Please restate the data below word for word, omitting all images.

-------------------------

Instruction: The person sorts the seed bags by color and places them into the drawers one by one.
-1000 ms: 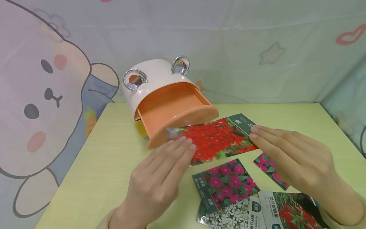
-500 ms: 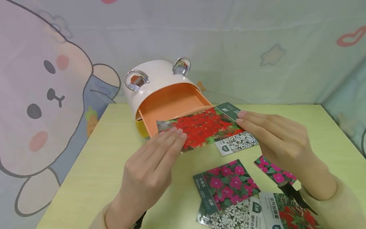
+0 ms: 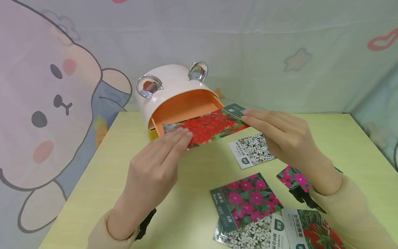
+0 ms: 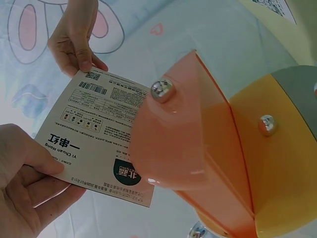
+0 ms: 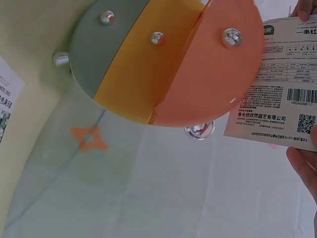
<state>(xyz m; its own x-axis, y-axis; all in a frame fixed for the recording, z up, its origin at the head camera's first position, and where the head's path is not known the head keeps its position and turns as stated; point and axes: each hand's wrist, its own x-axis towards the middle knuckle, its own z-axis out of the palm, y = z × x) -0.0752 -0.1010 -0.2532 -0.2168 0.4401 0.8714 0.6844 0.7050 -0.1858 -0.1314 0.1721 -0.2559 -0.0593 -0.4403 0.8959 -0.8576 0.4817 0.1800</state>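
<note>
Head view, clock directions: Yi Chuan Hong seed packet point(image 3: 206, 128), red flowers up, held over the front of the pulled-out orange drawer point(image 3: 188, 105), 5 o'clock from the white cabinet shell point(image 3: 174, 77). Left hand point(image 3: 155, 164) pinches packet's 8 o'clock edge; right hand point(image 3: 284, 138), its 2 o'clock end. White-flower packet point(image 3: 252, 150) lies at 4 o'clock.

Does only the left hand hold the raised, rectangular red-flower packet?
No, the right hand also holds the red-flower packet, by its dark green end.

In the head view, the red-flower packet point(image 3: 206, 127) between the left hand point(image 3: 153, 167) and right hand point(image 3: 281, 136) hides the front of the orange drawer point(image 3: 186, 106); below them, the bottom edge crops a white-flower packet point(image 3: 253, 233).
</note>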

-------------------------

WRITTEN SOLUTION ▸
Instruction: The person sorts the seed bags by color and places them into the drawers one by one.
-1000 ms: 
-500 ms: 
+0 ms: 
+0 ms: 
+0 ms: 
<state>(xyz m; its own x-axis, y-axis; all in a frame fixed for the recording, z up, its origin at the head camera's first position, and where the head's path is not known the head keeps its position and turns as stated; point and axes: each hand's wrist, its own x-axis towards the middle knuckle, its own z-axis out of the palm, y = z × x) -0.0752 -0.1010 -0.2532 -0.2168 0.4401 0.8714 0.6844 0.7050 -0.1858 -0.1314 0.1721 -0.2559 -0.0593 -0.4403 0.8959 -0.8576 0.4817 0.1800</state>
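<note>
Head view, clock directions: Yi Chuan Hong seed packet point(image 3: 206, 128), red flowers up, held over the front of the pulled-out orange drawer point(image 3: 188, 105), 5 o'clock from the white cabinet shell point(image 3: 174, 77). Left hand point(image 3: 155, 164) pinches packet's 8 o'clock edge; right hand point(image 3: 284, 138), its 2 o'clock end. White-flower packet point(image 3: 252, 150) lies at 4 o'clock.

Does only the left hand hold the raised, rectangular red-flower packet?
No, the right hand also holds the red-flower packet, by its dark green end.

In the head view, the red-flower packet point(image 3: 206, 127) between the left hand point(image 3: 153, 167) and right hand point(image 3: 281, 136) hides the front of the orange drawer point(image 3: 186, 106); below them, the bottom edge crops a white-flower packet point(image 3: 253, 233).
</note>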

No more output will be produced.